New Pa. guidelines allow for families, others to provide in-person care at nursing homes

Dr. Rachel Levine, secretary of the Pennsylvania Department of Health, speaks during a press conference addressing the 2019 Novel Coronavirus (COVID-19) in Pennsylvania, inside PEMA headquarters on Tuesday, August 18, 2020.

Pennsylvanians will soon be permitted to personally care for ailing loved ones in nursing homes, state officials announced Thursday, as the Department of Health published new COVID-19 guidance for long-term care facilities that also includes updated testing standards for residents and staff.

The new guidelines will allow what the state calls “compassionate caregivers” – oftentimes friends or family members – to visit nursing home residents if the caregiver has tested negative for COVID-19 in the last seven days, state Health Secretary Dr. Rachel Levine said. 

Nursing home residents will be allowed to receive compassionate care visitors if staff say their condition is deteriorating.

“[Compassionate caregivers] play really a very important role in improving residents’ mental, emotional, and physical health care,” Levine told reporters during a briefing at the Pennsylvania Emergency Management Agency headquarters in suburban Harrisburg. 

The new guidelines for Pennsylvania’s nursing homes, which are licensed and regulated by the Department of Health, come after the state completed universal testing in long-term care facilities to contain a series of deadly outbreaks.

The state issued the universal testing mandate in June and completed it more than eight weeks later, at the end of July. 

State data show that 21,149 residents and 4,534 staff in nursing and personal care homes have tested positive for COVID-19 since March, and that a cumulative 5,213 have died.  

Levine said Thursday that the state would order universal testing at specific facilities in the future in response to outbreaks. It would also continue to prioritize nursing home staff and residents for testing, and test them immediately if they develop symptoms, she said.

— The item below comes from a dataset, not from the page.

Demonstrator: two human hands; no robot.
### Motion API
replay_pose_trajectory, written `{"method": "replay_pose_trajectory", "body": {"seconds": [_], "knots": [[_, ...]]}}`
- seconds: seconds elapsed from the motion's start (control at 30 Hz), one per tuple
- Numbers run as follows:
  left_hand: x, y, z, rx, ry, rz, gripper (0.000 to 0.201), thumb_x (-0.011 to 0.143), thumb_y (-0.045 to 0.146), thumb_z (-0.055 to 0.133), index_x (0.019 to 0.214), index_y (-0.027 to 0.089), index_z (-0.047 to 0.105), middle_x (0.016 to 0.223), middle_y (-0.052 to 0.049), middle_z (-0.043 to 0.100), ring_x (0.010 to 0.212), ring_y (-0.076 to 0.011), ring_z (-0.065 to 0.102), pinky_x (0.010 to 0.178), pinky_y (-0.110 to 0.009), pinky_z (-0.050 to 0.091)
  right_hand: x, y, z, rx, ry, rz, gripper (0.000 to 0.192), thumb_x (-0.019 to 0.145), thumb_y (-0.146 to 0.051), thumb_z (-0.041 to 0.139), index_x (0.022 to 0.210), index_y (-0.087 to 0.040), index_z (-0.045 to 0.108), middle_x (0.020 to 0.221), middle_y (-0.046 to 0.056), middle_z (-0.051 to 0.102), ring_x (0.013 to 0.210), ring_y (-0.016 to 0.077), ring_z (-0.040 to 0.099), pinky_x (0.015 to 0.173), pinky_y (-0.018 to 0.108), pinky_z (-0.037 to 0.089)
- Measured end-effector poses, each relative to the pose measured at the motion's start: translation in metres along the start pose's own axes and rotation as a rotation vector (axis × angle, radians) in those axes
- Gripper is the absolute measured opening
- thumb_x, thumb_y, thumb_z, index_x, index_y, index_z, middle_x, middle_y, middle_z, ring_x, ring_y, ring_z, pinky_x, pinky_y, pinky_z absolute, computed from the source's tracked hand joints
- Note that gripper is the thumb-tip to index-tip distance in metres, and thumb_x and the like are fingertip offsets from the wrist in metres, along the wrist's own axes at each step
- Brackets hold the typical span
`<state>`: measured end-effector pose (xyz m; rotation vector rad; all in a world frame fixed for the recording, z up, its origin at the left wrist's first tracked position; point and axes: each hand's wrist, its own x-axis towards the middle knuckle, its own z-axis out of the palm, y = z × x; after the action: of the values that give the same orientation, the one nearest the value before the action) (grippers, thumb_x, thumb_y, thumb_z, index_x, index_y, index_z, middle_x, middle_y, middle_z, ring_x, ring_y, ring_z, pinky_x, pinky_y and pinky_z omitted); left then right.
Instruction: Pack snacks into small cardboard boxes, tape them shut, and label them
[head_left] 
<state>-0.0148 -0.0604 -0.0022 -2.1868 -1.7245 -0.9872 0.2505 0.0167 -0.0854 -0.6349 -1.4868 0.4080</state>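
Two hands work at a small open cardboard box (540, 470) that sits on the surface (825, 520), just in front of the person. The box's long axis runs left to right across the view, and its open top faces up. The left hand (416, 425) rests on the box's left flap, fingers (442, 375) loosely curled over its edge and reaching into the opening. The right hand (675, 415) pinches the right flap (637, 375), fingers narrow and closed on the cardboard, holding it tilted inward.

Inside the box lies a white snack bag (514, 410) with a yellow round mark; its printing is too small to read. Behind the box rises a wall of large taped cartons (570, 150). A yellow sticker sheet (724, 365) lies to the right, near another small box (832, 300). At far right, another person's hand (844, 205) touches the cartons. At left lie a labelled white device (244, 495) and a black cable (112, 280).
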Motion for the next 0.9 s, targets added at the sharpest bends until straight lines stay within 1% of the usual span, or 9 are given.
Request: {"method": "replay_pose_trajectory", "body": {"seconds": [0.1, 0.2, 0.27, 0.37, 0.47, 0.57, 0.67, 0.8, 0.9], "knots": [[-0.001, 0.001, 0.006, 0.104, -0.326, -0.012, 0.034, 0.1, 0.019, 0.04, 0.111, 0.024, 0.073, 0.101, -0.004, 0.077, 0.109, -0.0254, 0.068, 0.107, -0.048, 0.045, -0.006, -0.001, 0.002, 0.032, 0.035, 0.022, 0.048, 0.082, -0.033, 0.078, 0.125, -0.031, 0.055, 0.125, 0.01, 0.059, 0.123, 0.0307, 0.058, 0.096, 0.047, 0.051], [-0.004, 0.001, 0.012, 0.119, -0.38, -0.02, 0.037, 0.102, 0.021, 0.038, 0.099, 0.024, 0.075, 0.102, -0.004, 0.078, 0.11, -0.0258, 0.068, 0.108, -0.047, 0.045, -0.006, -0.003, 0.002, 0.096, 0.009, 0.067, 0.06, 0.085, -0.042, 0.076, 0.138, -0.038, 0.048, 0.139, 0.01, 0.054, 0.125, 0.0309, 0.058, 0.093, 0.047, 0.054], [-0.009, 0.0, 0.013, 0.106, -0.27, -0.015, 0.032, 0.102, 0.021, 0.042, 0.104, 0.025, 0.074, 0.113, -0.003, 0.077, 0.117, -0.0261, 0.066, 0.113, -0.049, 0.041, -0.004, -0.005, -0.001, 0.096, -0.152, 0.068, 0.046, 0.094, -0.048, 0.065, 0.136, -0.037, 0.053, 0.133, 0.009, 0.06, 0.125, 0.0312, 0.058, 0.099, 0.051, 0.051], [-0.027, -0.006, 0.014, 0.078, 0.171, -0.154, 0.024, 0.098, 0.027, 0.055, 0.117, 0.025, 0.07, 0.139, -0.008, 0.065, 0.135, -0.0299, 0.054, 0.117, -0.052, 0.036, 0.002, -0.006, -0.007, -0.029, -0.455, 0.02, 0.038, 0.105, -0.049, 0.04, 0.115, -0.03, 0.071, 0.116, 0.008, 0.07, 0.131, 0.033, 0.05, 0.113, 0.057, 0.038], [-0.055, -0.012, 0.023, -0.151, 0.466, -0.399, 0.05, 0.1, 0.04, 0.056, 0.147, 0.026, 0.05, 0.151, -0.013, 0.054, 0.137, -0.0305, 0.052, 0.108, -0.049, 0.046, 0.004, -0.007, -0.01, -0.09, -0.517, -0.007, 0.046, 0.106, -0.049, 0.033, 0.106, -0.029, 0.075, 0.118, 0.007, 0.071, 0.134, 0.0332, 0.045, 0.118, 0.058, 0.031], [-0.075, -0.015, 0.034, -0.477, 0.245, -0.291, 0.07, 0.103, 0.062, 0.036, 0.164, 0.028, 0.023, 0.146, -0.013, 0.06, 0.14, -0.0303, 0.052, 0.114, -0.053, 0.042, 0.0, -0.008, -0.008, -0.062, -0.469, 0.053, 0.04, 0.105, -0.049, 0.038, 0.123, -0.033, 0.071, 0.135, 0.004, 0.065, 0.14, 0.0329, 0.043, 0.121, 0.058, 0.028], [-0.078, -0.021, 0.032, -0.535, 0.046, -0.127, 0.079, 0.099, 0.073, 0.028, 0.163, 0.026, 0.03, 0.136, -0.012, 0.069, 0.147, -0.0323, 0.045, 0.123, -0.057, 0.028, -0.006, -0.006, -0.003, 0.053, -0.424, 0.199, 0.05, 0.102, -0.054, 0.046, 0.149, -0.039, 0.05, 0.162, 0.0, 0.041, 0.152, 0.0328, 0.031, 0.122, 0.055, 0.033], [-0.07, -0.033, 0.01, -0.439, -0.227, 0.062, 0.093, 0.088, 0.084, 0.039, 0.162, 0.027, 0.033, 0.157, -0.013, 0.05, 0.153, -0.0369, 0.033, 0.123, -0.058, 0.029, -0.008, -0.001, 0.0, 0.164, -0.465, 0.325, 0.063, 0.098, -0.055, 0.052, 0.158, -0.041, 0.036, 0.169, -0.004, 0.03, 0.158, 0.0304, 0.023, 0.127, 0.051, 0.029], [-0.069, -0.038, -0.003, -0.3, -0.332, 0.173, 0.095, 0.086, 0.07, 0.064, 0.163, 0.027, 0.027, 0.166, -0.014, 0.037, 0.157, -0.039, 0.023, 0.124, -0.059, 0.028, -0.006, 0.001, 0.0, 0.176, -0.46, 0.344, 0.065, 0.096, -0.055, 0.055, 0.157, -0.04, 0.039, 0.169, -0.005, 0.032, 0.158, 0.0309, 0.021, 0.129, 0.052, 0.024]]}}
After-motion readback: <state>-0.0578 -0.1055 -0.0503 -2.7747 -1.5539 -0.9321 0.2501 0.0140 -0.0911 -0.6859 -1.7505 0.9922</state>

Statewide, nursing homes staff will undergo testing every four weeks at a minimum, even if they are asymptomatic. 

Testing among staff will be more frequent in counties that have moderate to high rates of community transmission based on the Department of Health’s COVID-19 data collection. 

Levine said the new guidelines hew closely to recommendations from the federal Centers for Medicare & Medicaid Services, which sets quality standards for the nation’s long-term care facilities. 

COVID-19 testing declined slightly nationwide and in Pennsylvania in August, data from the COVID Tracking Project show. 

Levine said the new guidelines were not influenced by a shortage of testing materials, adding that nursing homes statewide would soon rely on new, rapid-turnaround antigen tests that have received federal approval this summer. 

All 693 nursing homes in the state will soon receive antigen test machines from the federal government to administer their own tests, Levine said. 

The antigen tests differ from the ones Pennsylvania has relied on since March, which detect COVID-19 through DNA sequencing and are considered the gold standard of diagnostic testing. 

But the new tests are still considered highly accurate, according to the Mayo Clinic, even though they may produce more false-negatives than other diagnostic tests.

“[This] will increase the ability for us to do more and more diagnostic testing,” Levine said. “They’re fast, they’re less expensive, and they’re easier to use.”